Columbus' offer was rapidly accepted in spite of his acknowledged errors. But during his journey to Asia his caravels unexpectedly came across the American continent.

The Spanish were especially well prepared by history to conquer, occupy, populate and exploit new lands and assimilate new people. America thus became the new frontier-land for those people used to its ways and with the military, diplomats and administrative arms at their disposal to face the challenge. By the middle of the 16th century, they had settled in the two most important viceroyalties, Mexico on the Atlantic, and Peru on the Pacific.

The rise and fall of the Spanish Empire

1516: On the death of Fernando of Aragon, the Spanish Crown goes to Charles I of Spain and V of Germany, who unites under a single sceptre the Spanish kingdoms of Castile and Aragon, plus the Italian and European dominions of the Habsburgs.

1519: Charles is crowned emperor of the Holy Roman Empire (June 28th), which involves Spain in endless wars; the monarch confronts the Ottoman Empire, takes Francois I of France prisoner at Pavia and tries to solve the serious problem of the Reformation.

1556: Charles abdicates and enters the monastery of Yuste (where he dies two years later), dividing his dominions between his son Philip II and his younger brother Ferdinand I. Most of the Empire remains in the hands of the Spanish branch of the House of Austria.

1571: Don Juan de Austria, the half-brother of Philip II, defeats the Turks in the naval battle of Lepanto.

1588: Disaster of the Invencible Armada against England. The decline of Spains becomes more noticeable.

1700: With the death of Charles II, the dinasty of the Habsburg comes to an end and the War of the Spanish Succession breaks out, in which France, England and Austria are involved.

1714: The war ends. France imposes Philip of Anjou (Philip V), the grandson of Louis XIV, as king of Spain. Spain loses Belgium, Luxemburg, Milan, Naples, Sardinia, Minorca and Gibraltar.

The Bourbons and the Enlightment

Carlos II, the last of the Spanish Hapsburg, left no direct descendants, but named as his successor a grandson of his sister Maria Teresa and Louis XIV of France, Felipe of Anjou. Crown as King of Spain and the Indes, Felipe V was the first Spanish Bourbon King inaugurating with his reign the Spain of the Enlightenment, an epoch of hamonious foreign relations, reform and interior development.

The reign of Felipe V can be deivided into three clearly different phases: first, that of tutelage from France, then independence, and finally, that of an equilibrium with the great neighbouring nation.

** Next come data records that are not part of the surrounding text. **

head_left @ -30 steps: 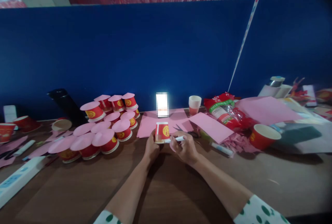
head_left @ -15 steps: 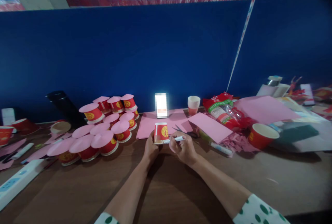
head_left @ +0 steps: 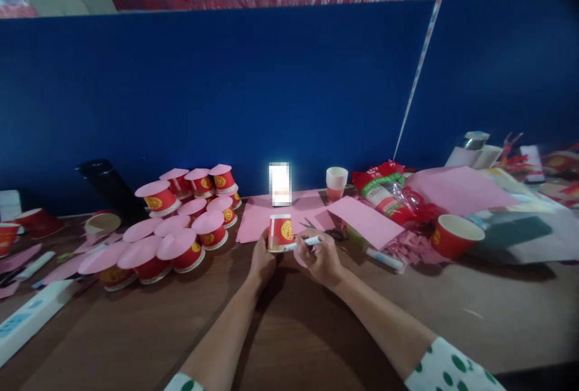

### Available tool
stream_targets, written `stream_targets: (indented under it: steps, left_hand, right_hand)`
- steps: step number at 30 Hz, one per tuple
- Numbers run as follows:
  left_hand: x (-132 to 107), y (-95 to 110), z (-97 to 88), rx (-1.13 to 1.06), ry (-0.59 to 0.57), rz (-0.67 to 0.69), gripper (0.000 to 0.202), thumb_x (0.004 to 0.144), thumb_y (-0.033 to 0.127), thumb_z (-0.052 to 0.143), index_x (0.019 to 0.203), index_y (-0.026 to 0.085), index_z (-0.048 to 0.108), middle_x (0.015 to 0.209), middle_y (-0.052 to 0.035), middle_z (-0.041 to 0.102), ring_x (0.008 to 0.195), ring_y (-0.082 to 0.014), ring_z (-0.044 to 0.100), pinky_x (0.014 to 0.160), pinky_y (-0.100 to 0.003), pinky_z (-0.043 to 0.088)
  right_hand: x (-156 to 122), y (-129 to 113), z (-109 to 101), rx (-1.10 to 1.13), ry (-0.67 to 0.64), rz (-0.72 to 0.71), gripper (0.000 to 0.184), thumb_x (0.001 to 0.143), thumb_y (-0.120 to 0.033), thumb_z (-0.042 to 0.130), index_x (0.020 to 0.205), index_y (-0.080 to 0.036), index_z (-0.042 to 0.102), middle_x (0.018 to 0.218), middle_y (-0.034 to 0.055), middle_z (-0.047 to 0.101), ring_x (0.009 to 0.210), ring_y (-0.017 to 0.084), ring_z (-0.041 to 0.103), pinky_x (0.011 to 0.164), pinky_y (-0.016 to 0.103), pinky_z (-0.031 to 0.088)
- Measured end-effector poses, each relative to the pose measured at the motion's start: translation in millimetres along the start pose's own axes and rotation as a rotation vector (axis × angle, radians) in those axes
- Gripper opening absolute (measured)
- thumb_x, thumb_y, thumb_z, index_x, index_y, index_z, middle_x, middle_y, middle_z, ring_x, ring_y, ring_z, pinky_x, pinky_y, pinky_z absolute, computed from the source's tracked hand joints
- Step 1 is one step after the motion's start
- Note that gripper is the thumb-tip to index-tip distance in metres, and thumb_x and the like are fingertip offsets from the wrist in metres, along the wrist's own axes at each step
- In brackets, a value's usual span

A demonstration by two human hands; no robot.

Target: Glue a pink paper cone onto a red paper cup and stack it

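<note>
An upside-down red paper cup [head_left: 280,232] with a yellow emblem is in front of me, and my left hand [head_left: 263,258] is closed around its left side. In my right hand [head_left: 322,263] is a slim white pen [head_left: 310,242], pinched between the fingers with its tip end at the cup's lower right edge. A bit of pink paper [head_left: 299,254] shows beside the right fingers. Behind the cup lie sheets of pink paper [head_left: 253,217] with dark scissors [head_left: 335,235] at their right. My fingers partly hide the cup's lower left side.
Several red cups topped with pink paper cones [head_left: 178,243] stand on the left, near a black bottle [head_left: 108,189] and a white power strip [head_left: 34,312]. A blurred-out bright screen [head_left: 280,184] stands behind. Rightward are a red plastic packet [head_left: 384,192] and another red cup [head_left: 456,237].
The view has shifted very slightly. Both hands keep their hold on the cup and the pen, with almost no visible movement.
</note>
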State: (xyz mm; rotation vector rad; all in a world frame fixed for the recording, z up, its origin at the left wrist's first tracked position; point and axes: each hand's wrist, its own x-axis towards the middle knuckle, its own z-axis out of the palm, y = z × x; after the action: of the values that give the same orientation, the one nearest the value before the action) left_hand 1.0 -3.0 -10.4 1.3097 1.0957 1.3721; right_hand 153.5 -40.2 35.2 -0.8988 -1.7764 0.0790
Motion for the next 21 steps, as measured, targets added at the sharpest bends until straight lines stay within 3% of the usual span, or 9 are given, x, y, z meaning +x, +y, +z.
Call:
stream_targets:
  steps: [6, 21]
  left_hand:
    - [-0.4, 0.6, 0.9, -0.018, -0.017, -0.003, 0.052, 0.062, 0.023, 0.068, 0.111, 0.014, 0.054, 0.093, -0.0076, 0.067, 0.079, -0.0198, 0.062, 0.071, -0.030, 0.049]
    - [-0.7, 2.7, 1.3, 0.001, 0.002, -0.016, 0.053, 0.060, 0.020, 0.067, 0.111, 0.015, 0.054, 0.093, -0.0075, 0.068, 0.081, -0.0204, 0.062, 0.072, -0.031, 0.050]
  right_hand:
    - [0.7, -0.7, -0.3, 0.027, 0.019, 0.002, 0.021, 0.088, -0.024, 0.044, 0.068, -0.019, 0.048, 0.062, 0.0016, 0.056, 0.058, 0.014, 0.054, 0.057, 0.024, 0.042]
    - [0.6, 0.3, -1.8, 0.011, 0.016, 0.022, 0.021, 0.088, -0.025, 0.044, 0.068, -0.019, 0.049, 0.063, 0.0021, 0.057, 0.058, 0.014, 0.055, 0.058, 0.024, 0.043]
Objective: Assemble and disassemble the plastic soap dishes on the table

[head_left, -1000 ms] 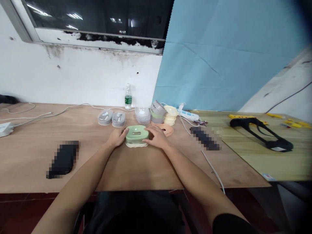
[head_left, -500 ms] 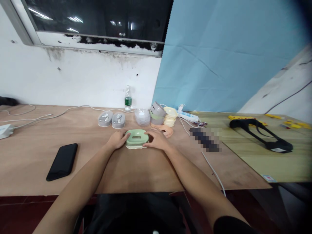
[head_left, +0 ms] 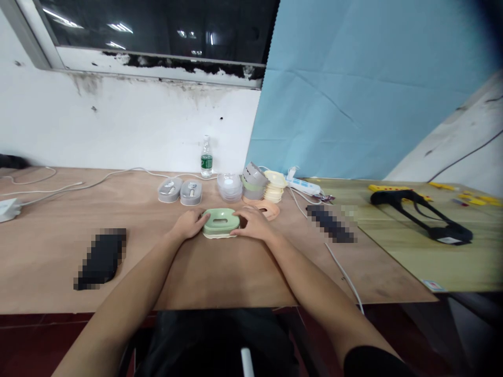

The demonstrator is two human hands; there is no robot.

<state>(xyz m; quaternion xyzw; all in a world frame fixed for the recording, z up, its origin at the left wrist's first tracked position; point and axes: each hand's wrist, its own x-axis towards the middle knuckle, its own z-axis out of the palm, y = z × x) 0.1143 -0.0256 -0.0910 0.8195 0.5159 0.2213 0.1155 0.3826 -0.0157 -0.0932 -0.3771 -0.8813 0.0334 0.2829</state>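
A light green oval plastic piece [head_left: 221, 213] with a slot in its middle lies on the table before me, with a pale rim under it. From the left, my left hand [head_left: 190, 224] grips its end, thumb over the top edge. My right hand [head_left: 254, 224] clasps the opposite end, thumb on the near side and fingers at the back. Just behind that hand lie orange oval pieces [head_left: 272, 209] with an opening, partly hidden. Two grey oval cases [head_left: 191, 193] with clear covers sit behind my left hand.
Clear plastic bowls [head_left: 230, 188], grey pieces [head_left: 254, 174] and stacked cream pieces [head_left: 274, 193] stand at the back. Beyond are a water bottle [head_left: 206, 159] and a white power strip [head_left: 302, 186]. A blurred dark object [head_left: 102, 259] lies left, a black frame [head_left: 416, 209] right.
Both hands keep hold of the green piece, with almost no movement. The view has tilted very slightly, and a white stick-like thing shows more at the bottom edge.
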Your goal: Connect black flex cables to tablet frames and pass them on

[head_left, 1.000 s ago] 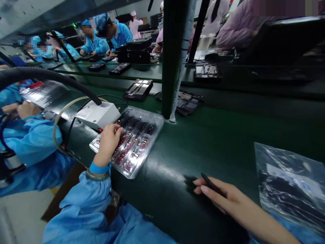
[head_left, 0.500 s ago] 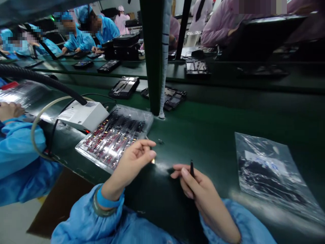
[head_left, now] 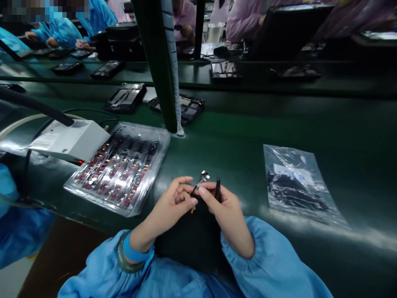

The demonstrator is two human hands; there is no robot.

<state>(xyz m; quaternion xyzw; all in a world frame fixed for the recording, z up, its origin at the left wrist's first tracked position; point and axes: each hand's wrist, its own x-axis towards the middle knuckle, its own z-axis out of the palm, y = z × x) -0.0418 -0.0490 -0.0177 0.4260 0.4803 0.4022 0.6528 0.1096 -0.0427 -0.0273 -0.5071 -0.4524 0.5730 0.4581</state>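
Observation:
Between my two hands is a small dark flex cable (head_left: pixel 202 178) with shiny connector ends, raised above the green bench. My left hand (head_left: pixel 173 203) is closed on it between thumb and fingers, and a gold end shows below the thumb. My right hand (head_left: pixel 223 207) has its thumb and forefinger pinched at the cable's side, touching or nearly touching it. A slim black tool (head_left: pixel 218 190) sticks up between that hand's fingers; its lower end is hidden. To the left of my left hand lies a clear plastic tray (head_left: pixel 135 207) holding rows of small red, black and gold parts.
A white box (head_left: pixel 74 138) with a black hose stands beyond the tray. At right lies a clear bag (head_left: pixel 294 182) of black parts. A green post (head_left: pixel 158 70) rises behind, with opened device housings (head_left: pixel 126 98) around it. Co-workers sit across the bench; a blue sleeve is at left.
My right hand has moved left to meet my left hand at the flex cable, its fingers now close to it. The whole view has shifted, with bench items appearing further left and higher.

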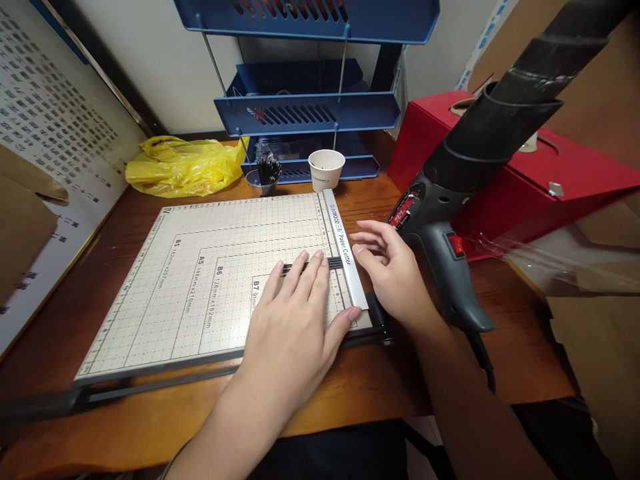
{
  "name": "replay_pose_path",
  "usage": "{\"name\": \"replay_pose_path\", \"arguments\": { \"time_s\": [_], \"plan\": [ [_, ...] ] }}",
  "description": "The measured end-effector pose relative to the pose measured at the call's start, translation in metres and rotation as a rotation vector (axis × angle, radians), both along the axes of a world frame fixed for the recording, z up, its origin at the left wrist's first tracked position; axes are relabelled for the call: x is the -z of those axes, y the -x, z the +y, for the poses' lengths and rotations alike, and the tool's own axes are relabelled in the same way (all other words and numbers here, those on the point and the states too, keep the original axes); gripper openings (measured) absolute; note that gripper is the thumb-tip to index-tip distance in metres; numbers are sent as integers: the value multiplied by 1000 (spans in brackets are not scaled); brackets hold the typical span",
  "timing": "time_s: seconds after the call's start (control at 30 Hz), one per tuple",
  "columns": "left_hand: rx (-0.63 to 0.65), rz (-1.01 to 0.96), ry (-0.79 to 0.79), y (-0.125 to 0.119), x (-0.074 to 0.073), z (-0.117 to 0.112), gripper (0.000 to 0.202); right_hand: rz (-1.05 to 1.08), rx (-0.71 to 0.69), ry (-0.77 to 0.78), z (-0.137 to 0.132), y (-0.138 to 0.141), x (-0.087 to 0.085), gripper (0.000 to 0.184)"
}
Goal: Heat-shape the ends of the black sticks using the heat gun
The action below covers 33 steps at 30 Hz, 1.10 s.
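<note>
A paper cutter (pixel 200 293) with a cream gridded board lies on the wooden table. Several thin black strands (pixel 334 263) run side by side across it, reaching the silver guard bar (pixel 345 250). My left hand (pixel 295 313) lies flat over the strands with its fingers stretched out. Its thumb touches the lower end of the bar. Just right of the bar, my right hand (pixel 393 273) is loosely curved, thumb and fingers apart, with nothing visible in it. My left fingers hide part of the strands.
The cutter's black handle (pixel 40 405) extends at the front left. A heat gun (pixel 450 200) stands at the right before a red box (pixel 550 160). Behind the board are a clear cup of short black pieces (pixel 269 171), a white paper cup (pixel 326 175), a yellow bag (pixel 185 167) and blue trays (pixel 310 113).
</note>
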<state>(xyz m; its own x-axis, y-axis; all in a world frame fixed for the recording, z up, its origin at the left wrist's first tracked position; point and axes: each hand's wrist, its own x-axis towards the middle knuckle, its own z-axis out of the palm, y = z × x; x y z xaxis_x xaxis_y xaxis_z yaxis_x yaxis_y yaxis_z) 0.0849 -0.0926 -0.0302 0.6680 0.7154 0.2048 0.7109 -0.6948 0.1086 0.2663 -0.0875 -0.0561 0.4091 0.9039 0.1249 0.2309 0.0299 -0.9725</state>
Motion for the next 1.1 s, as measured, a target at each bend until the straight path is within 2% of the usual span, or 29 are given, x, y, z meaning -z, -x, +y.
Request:
{"name": "replay_pose_path", "arguments": {
  "time_s": [0.47, 0.6, 0.73, 0.87, 0.97, 1.1],
  "plan": [
    [-7, -33, 31, -4, 3, 0, 67, -12, -10, -5, -2, 0, 1, 40],
    [-3, -68, 27, 1, 1, 1, 67, -119, -38, -41, -4, 0, 0, 32],
    [-79, -129, 4, 22, -8, 17, 52, -367, -128, -122, -6, -1, -7, 19],
    [-180, -235, 112, 42, -15, 38, 32, -536, -231, -86, -3, 0, -14, 18],
    [-194, -264, 222, 45, -15, 45, 25, -602, -284, -17, 0, 1, -16, 20],
    [-198, -303, 263, 39, -12, 46, 18, -602, -300, -10, 2, 0, -15, 26]
  ]
}}
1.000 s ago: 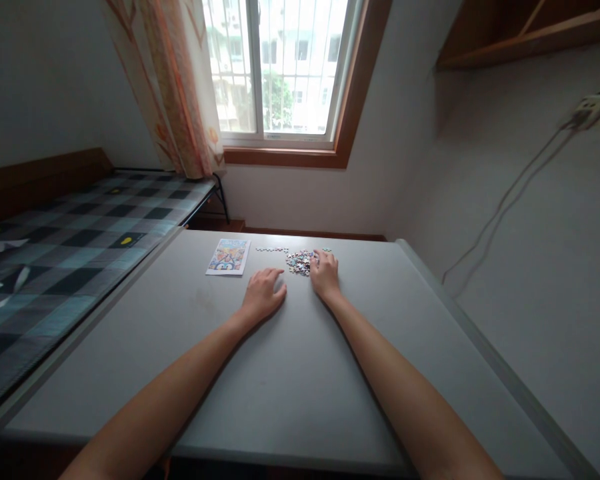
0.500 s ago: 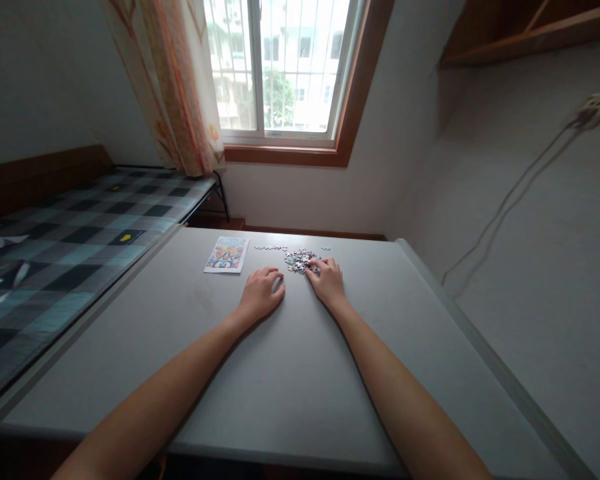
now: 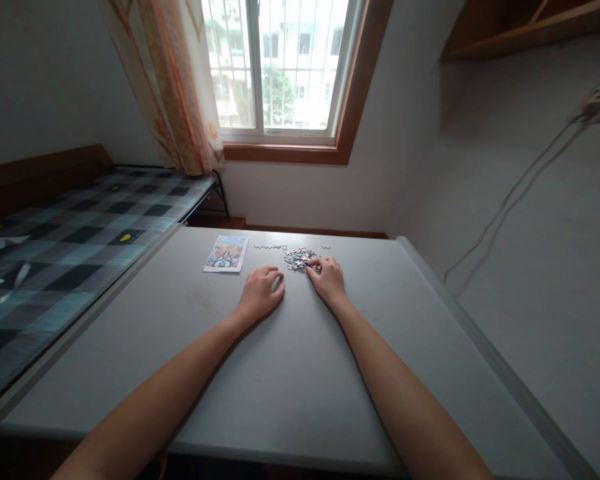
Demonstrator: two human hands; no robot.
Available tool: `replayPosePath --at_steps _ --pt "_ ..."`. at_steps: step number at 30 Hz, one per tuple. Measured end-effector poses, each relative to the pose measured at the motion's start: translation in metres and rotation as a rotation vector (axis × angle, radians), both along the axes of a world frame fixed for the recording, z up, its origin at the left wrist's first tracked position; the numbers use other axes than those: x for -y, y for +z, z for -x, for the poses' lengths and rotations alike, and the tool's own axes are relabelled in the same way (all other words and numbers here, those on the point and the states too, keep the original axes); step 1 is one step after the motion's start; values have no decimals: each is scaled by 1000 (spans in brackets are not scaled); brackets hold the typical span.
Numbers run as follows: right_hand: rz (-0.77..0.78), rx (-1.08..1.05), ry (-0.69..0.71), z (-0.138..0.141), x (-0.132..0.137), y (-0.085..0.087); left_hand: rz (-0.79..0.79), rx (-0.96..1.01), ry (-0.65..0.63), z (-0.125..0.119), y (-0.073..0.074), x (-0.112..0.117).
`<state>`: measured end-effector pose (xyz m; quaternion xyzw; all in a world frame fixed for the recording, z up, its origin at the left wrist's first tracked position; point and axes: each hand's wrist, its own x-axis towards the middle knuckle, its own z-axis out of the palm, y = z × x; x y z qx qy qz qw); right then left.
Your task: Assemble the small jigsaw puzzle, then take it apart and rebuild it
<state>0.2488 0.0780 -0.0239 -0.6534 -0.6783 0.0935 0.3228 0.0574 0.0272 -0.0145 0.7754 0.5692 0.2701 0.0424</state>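
A heap of small jigsaw puzzle pieces [image 3: 298, 257] lies near the far side of the grey-white table [image 3: 280, 373]. At the heap's right front edge, my right hand [image 3: 329, 279] has its thumb and forefinger bent close together around a jigsaw piece. That piece is tiny and partly covered by the fingers. My left hand [image 3: 261, 291] rests on the tabletop to the left and nearer me, fingers loosely curved, thumb apart, nothing held. Beyond it lies a printed picture sheet [image 3: 226, 254] in bright colours. Behind the heap stretches a row of jigsaw pieces [image 3: 270, 247].
A few loose pieces [image 3: 326, 247] lie right of the heap. Left of the table is a bed with a checked cover [image 3: 145, 210]. A wall with a hanging cable [image 3: 500, 210] runs along the right, and a window [image 3: 295, 67] is ahead.
Both hands stay almost where they were, the right one still at the heap's edge. The view has shifted very slightly.
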Motion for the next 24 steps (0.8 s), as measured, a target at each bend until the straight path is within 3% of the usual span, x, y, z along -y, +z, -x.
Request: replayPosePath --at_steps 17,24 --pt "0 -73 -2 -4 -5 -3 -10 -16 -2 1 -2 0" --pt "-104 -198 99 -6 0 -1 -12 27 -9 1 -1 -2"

1759 to 1788: During the reign of Charles III, the policies of the Primer Minister, Floridablanca, kept Spain out of the conflict in spite of a cautious intervention in the American War of Independence. Charles III carried out a profound reorganisation of the nation, reformed its agriculture and introduced the very latest in urban concepts from his native Naples. This was the time when Madrid was transformed from just another town in La Mancha into a modern city, replete with elegant buildings on a par with Paris, Milan and Naples. It was equiped with running water, a sewage system, street lighting and a court of great style and splendour.

Although there was considerable resistance to the introduction of new concepts at grass roots level, the nation's intellectuals were receptive to the ideas of the Enlightment and of Diderot's Encyclopedie. Spain began to produce architects, engineers, geographers and naturalists. Later, the democratic ideas engendered by the French Revolution were to reach Spain, though not to be adopted by the ruling or political classes.

After a brief period of enforced alliance with France, which cultimated in the British defeat of a Franco-Spanish fleet at Trafalgar, Napoleon's troops invaded Spain. The bloody six-year war which followed - the Peninsular War, known in Spain as the War of Independence - in which guerrilla tactics and a scorched-earth policy were applied, dealt a death blow to the Spanish economy.